The very premise of your question is fallacious. Y
This has already basically been addressed , and the answer is the same way OT writings had become established as being of God, which were invoked as substantiating Truth claims by which the NT church was established.
If a canon of any length had been established as being authoritative - and it is clear that one did by the time of Christ, as seen by the abundant clear references to OT writings in the New - and which, as with men of God, was essentially due to their distinctive enduring Divine qualities and attestation, then a future settled canon can be realized the same way.
"And on what authority" is a loaded question, as it presupposes a basis for any authority to settle the canon, and then the issue become whether such an authority must be one which cannot err in major universal faith and morality decisions.

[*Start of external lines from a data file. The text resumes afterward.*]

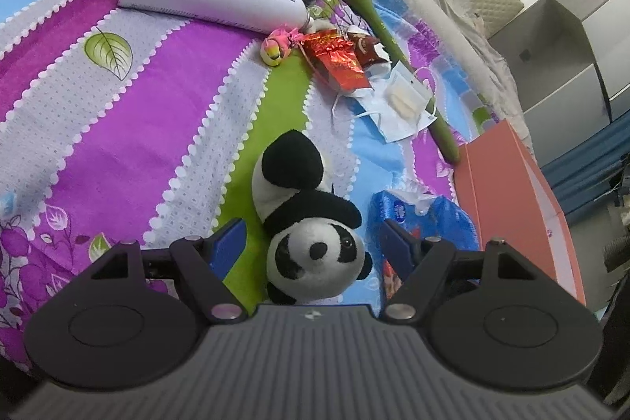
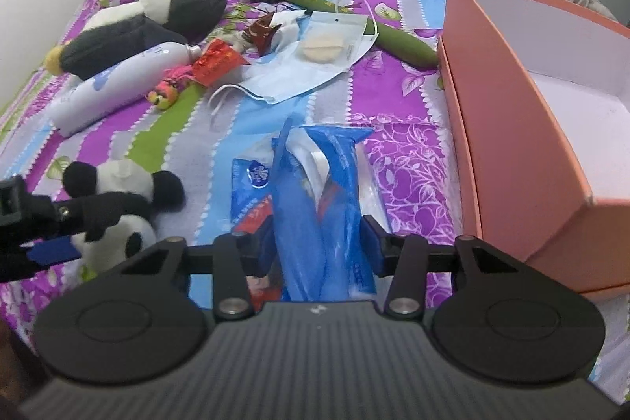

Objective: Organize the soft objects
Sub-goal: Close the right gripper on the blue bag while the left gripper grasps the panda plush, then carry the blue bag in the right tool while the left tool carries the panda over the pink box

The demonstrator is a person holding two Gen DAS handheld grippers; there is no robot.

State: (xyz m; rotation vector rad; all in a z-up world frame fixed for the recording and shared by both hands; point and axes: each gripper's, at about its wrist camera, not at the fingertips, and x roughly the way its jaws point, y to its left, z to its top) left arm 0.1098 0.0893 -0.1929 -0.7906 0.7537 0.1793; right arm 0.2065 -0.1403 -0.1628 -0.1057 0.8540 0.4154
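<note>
Lying on a striped bedspread (image 1: 130,128), a small panda plush (image 1: 311,223) rests between the wide-open jaws of the left gripper (image 1: 311,243), neither blue pad touching it, apparently lined up for a pickup. At the plush's three o'clock, the right gripper (image 2: 319,243) straddles a crumpled blue tissue pack (image 2: 315,191), pads partly closed against its sides; whether they truly grip is unclear. An open pink box (image 2: 512,128), probably the destination, waits at two o'clock.
</note>
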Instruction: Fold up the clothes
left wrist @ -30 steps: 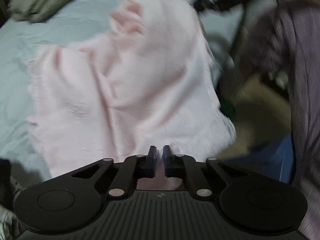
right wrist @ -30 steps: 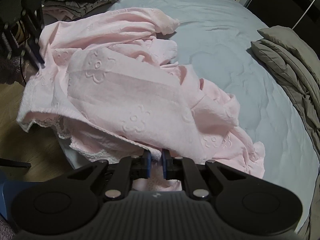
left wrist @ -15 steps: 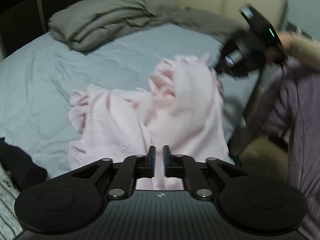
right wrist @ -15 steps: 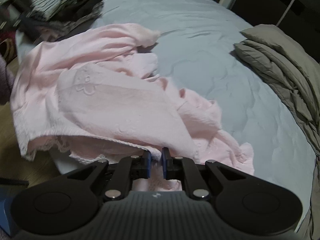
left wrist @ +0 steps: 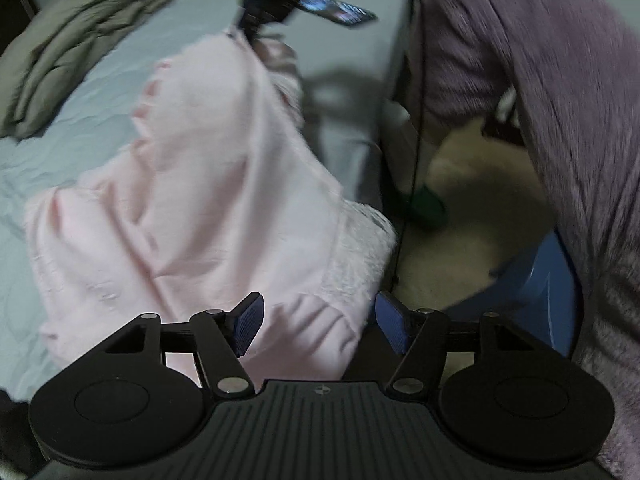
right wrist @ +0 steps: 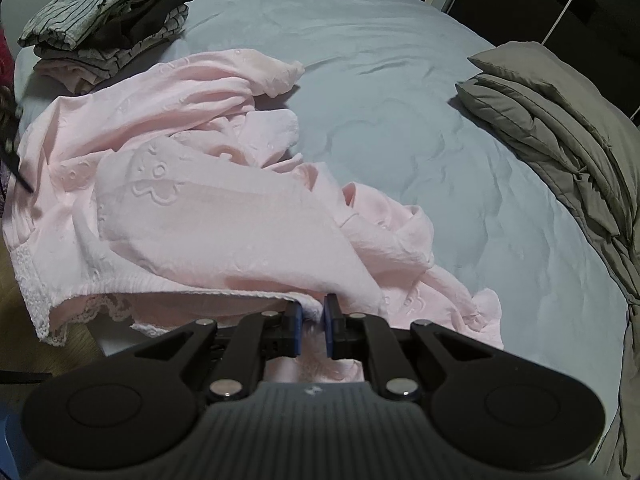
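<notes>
My left gripper [left wrist: 318,328] has just been opening, its blue pads [left wrist: 248,322] now apart and off the pale pink embossed cotton garment [left wrist: 208,208], whose lace hem lies loose between and just beyond them. My right gripper [right wrist: 312,330] is clenched on a fold of that garment's near edge. The garment sprawls crumpled away from both grippers across the grey-blue quilted bed [right wrist: 400,120], draping over its side.
</notes>
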Action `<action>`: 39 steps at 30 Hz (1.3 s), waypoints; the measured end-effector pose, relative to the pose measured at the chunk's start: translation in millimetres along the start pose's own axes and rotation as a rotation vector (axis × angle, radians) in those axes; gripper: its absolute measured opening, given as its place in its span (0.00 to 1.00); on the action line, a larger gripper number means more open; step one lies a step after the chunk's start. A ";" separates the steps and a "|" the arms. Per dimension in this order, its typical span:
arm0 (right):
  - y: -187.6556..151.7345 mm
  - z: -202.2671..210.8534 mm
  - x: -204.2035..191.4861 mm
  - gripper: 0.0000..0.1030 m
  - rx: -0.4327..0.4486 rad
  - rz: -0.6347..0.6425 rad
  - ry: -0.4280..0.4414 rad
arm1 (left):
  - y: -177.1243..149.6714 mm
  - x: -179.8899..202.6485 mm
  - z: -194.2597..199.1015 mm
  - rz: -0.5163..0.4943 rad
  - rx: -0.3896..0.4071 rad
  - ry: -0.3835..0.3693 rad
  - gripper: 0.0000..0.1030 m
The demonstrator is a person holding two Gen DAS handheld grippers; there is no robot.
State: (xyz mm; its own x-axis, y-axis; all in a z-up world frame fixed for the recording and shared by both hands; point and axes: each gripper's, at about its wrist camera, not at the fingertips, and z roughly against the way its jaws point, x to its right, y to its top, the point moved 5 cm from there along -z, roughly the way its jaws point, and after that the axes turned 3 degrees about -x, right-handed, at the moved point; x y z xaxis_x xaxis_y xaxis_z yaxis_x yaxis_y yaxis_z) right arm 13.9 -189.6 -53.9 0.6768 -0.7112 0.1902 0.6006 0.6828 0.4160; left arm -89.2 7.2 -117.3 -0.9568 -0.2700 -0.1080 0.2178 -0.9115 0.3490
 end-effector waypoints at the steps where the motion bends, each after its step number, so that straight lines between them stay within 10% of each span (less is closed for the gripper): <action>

To be sure, the OT magisterium was given binding and loosing power to settle disputes, dissent from which was a capital crime. (Dt. 17:8-13) And which corresponds to Mt. 18:15-20, though that also extends into the spiritual realm and therein to believers in general. And Westminster affirms the office of the magisterium.
And certainly it can be assumed that those who sat in the seat of Moses had an important role in establishing OT books, yet what is incontrovertible is that the "laity" discerned both men and writings as being of God without a perpetual infallible magisterium, and which is how he church began.
But which is contrary to what RCs teach, which is that an infallible magisterium is essential to correctly know what Scripture is and means.
Which is the alternative to SS (not only the typical RC strawman of it), and which is what should be the issue.
Recognition of these books as being Divine came from the same source that recognition of OT men and writings being of God came from. That being their unique Heavenly qualities and attestation. And as these writings testify to writings of God being recognized and established as being so, and thus in principal these writings provided for a canon of Scripture.
Now as concerns your alternative, Where was an infallible magisterium ever essential for men to correctly discern writings of God as being so, as RCs argue, and their meanings?